[Extracted records]
..............................

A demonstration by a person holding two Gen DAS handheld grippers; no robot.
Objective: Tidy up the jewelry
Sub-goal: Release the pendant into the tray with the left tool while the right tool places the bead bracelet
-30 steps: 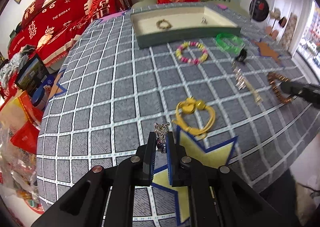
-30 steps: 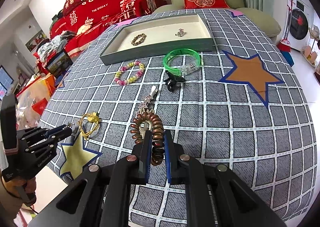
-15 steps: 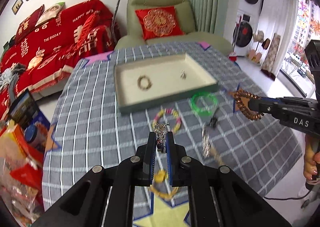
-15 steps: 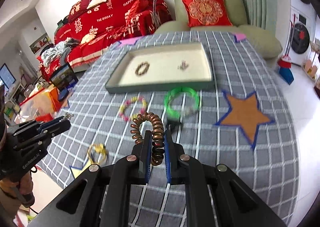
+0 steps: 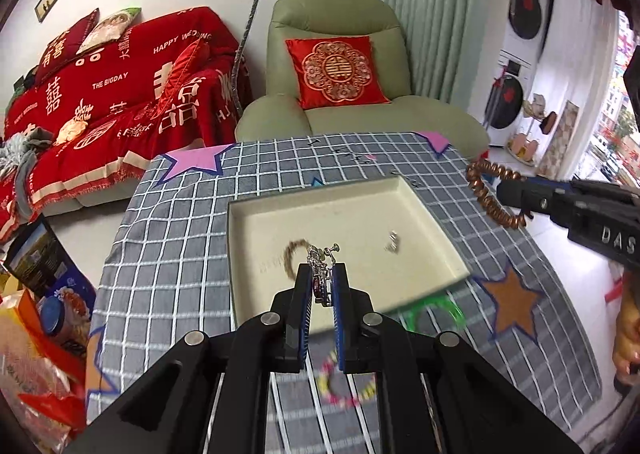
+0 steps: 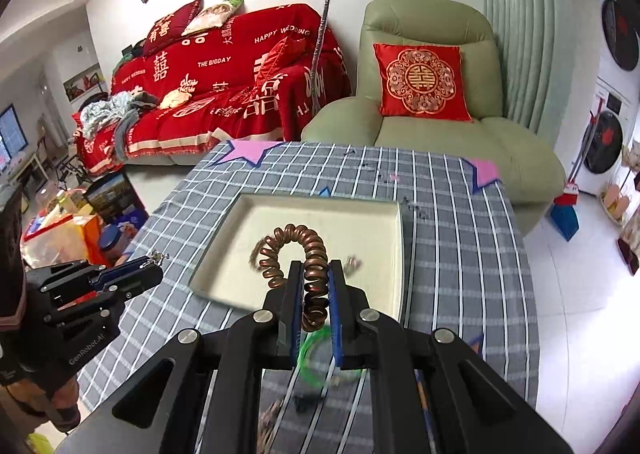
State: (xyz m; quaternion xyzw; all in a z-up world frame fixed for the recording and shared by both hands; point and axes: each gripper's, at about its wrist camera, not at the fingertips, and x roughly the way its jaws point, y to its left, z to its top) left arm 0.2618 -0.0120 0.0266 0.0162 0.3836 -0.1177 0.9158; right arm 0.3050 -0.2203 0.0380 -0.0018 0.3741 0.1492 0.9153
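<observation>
My left gripper (image 5: 322,274) is shut on a small silver earring (image 5: 322,258) and holds it in the air over the near side of the cream tray (image 5: 424,209). My right gripper (image 6: 315,274) is shut on a brown coiled hair tie (image 6: 308,250), also held above the tray (image 6: 394,250). The right gripper with the hair tie (image 5: 490,197) shows at the right of the left wrist view; the left gripper (image 6: 154,262) shows at the left of the right wrist view. A brown bracelet (image 5: 294,254) and a small silver piece (image 5: 393,242) lie in the tray.
On the grey checked tablecloth (image 5: 180,238) below the tray lie a green bangle (image 5: 436,312) and a pink-yellow bead bracelet (image 5: 340,386). A green armchair (image 5: 340,93) and a red sofa (image 5: 100,93) stand behind the table. Bags and boxes (image 5: 36,318) crowd the floor at left.
Both grippers rose and moved forward from the near table to above the tray, each still holding its piece. The tray now fills the middle of both views.
</observation>
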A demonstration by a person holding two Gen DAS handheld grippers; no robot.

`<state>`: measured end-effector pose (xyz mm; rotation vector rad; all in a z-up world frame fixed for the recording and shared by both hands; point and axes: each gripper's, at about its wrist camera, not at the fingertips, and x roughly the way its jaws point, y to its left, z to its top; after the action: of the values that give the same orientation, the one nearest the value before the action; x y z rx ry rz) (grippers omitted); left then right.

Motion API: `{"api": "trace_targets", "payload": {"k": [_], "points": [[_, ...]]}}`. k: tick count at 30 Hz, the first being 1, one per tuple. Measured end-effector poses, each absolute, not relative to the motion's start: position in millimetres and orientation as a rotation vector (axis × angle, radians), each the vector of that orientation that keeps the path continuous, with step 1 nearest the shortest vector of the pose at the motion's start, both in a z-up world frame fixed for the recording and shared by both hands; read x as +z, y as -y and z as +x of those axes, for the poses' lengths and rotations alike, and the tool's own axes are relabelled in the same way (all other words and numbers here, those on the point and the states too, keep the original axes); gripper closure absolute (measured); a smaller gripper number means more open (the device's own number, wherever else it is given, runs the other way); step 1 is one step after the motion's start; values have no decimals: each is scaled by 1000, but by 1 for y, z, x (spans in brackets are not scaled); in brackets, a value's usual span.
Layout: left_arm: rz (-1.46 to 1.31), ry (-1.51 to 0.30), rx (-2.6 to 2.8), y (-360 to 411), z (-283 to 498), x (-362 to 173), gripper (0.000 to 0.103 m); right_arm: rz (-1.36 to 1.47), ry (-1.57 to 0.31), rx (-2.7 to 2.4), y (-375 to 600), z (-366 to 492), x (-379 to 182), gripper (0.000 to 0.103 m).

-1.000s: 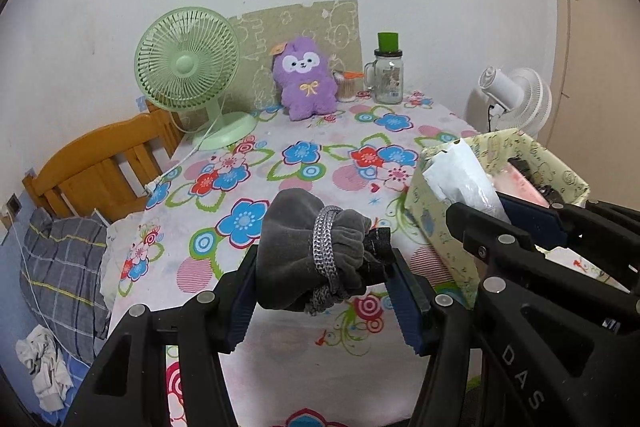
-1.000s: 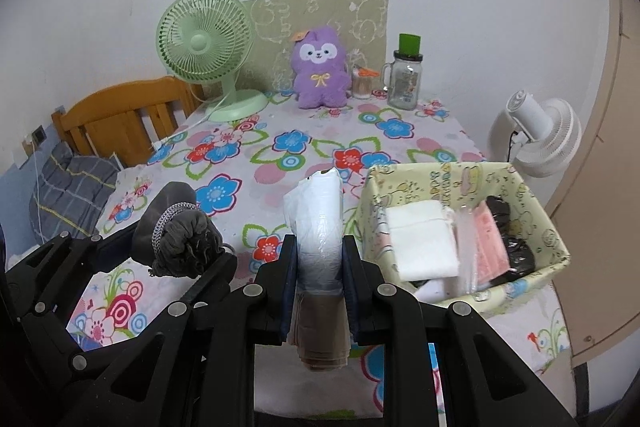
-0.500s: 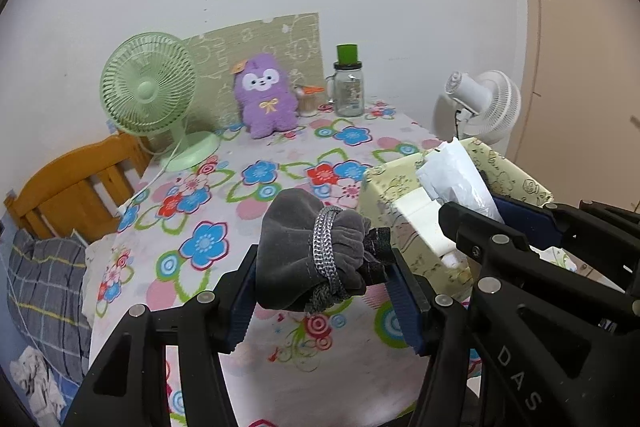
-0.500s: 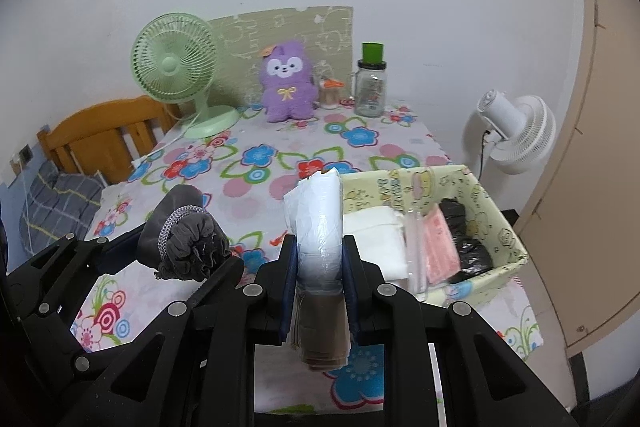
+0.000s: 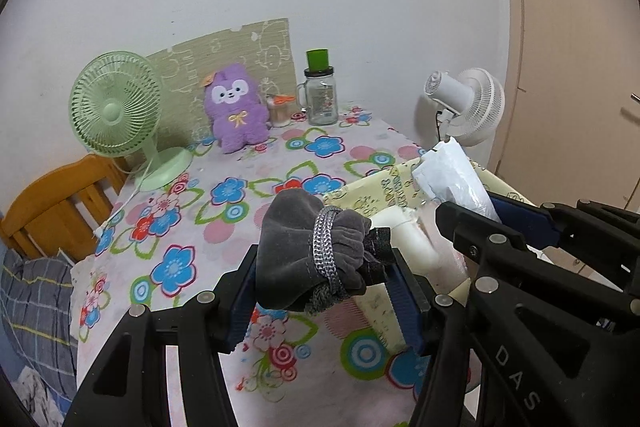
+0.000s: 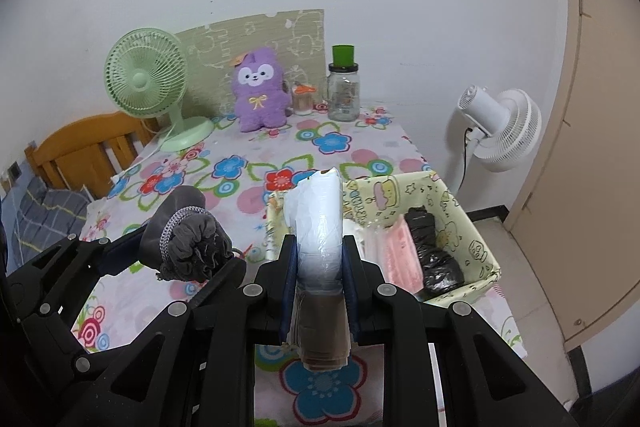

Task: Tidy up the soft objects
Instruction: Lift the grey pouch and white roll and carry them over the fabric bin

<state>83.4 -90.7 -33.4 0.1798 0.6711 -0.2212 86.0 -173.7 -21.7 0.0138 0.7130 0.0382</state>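
My left gripper (image 5: 324, 283) is shut on a grey velvet pouch (image 5: 304, 259) tied with a silvery cord, held above the flowered table near the left side of the basket. The pouch also shows in the right wrist view (image 6: 184, 239). My right gripper (image 6: 318, 267) is shut on a roll of white plastic bags (image 6: 318, 223), held upright just in front of the pale yellow patterned basket (image 6: 460, 223). The basket holds a white folded item, a pink packet (image 6: 400, 251) and a black bundle (image 6: 432, 251). A purple plush toy (image 6: 260, 91) sits at the table's far end.
A green desk fan (image 6: 148, 87), a glass jar with a green lid (image 6: 344, 87) and a small cup stand at the far edge by the wall. A white floor fan (image 6: 500, 127) stands right of the table, a wooden chair (image 6: 80, 151) on the left.
Both grippers have risen and drawn back to the right with their loads still held, so the basket now sits closer beneath them and more of the room shows.
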Motion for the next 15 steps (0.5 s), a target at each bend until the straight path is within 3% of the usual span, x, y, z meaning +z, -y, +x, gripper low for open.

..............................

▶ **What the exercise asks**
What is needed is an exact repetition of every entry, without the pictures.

▶ **Worked solution**
A demonstration by a person holding two Gen DAS handheld grippers; no robot.
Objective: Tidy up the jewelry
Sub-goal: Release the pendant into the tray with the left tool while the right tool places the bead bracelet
-30 steps: 
-30 steps: 
-15 steps: 
-15 steps: 
+0 steps: 
+0 steps: 
State: (xyz m; quaternion xyzw; all in a z-up world frame fixed for the recording and shared by both hands; point and axes: each gripper's, at about its wrist camera, not at the fingertips, and x roughly the way its jaws point, y to its left, z to its top) left arm 0.2618 -0.0120 0.0266 0.0162 0.3836 -0.1177 0.9158; right arm 0.3050 -0.2203 0.0380 -0.0018 0.3741 0.1492 0.9153
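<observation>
My left gripper (image 5: 322,274) is shut on a small silver earring (image 5: 322,258) and holds it in the air over the near side of the cream tray (image 5: 424,209). My right gripper (image 6: 315,274) is shut on a brown coiled hair tie (image 6: 308,250), also held above the tray (image 6: 394,250). The right gripper with the hair tie (image 5: 490,197) shows at the right of the left wrist view; the left gripper (image 6: 154,262) shows at the left of the right wrist view. A brown bracelet (image 5: 294,254) and a small silver piece (image 5: 393,242) lie in the tray.
On the grey checked tablecloth (image 5: 180,238) below the tray lie a green bangle (image 5: 436,312) and a pink-yellow bead bracelet (image 5: 340,386). A green armchair (image 5: 340,93) and a red sofa (image 5: 100,93) stand behind the table. Bags and boxes (image 5: 36,318) crowd the floor at left.
Both grippers rose and moved forward from the near table to above the tray, each still holding its piece. The tray now fills the middle of both views.
</observation>
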A demonstration by a person holding two Gen DAS handheld grippers; no robot.

`<state>`: measured end-effector pose (xyz mm; rotation vector rad; all in a z-up world frame fixed for the recording and shared by both hands; point and axes: each gripper's, at about its wrist camera, not at the fingertips, and x roughly the way its jaws point, y to its left, z to its top; after the action: of the values that give the same orientation, the one nearest the value before the action; x y z rx ry rz) (grippers omitted); left then right.

Motion API: `{"api": "trace_targets", "payload": {"k": [_], "points": [[_, ...]]}}`. k: tick count at 30 Hz, the first being 1, one per tuple. Measured end-effector poses, each absolute, not relative to the motion's start: position in millimetres and orientation as a rotation vector (axis × angle, radians), each the vector of that orientation that keeps the path continuous, with step 1 nearest the shortest vector of the pose at the motion's start, both in a z-up world frame fixed for the recording and shared by both hands; read x as +z, y as -y and z as +x of those axes, for the poses' lengths and rotations alike, and the tool's own axes are relabelled in the same way (all other words and numbers here, those on the point and the states too, keep the original axes); gripper closure absolute (measured); a smaller gripper number means more open (the device's own number, wherever else it is given, runs the other way); step 1 is one step after the motion's start; values have no decimals: each is scaled by 1000, but by 1 for y, z, x (spans in brackets are not scaled); in brackets, a value's usual span.
Layout: left_arm: rz (-1.46 to 1.31), ry (-1.51 to 0.30), rx (-2.6 to 2.8), y (-360 to 411), z (-283 to 498), x (-362 to 173), gripper (0.000 to 0.103 m); right_arm: rz (-1.36 to 1.47), ry (-1.57 to 0.31), rx (-2.7 to 2.4), y (-375 to 600), z (-366 to 492), x (-379 to 182), gripper (0.000 to 0.103 m).

-1.000s: 
-1.000s: 
-0.500s: 
-0.500s: 
+0.000s: 
+0.000s: 

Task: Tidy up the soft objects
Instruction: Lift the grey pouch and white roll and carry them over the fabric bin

<state>83.4 -90.7 -33.4 0.1798 0.6711 -0.2212 86.0 -173.7 -21.7 0.0138 0.7130 0.0382</state>
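My left gripper (image 5: 324, 283) is shut on a grey velvet pouch (image 5: 304, 259) tied with a silvery cord, held above the flowered table near the left side of the basket. The pouch also shows in the right wrist view (image 6: 184, 239). My right gripper (image 6: 318, 267) is shut on a roll of white plastic bags (image 6: 318, 223), held upright just in front of the pale yellow patterned basket (image 6: 460, 223). The basket holds a white folded item, a pink packet (image 6: 400, 251) and a black bundle (image 6: 432, 251). A purple plush toy (image 6: 260, 91) sits at the table's far end.
A green desk fan (image 6: 148, 87), a glass jar with a green lid (image 6: 344, 87) and a small cup stand at the far edge by the wall. A white floor fan (image 6: 500, 127) stands right of the table, a wooden chair (image 6: 80, 151) on the left.
Both grippers have risen and drawn back to the right with their loads still held, so the basket now sits closer beneath them and more of the room shows.
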Motion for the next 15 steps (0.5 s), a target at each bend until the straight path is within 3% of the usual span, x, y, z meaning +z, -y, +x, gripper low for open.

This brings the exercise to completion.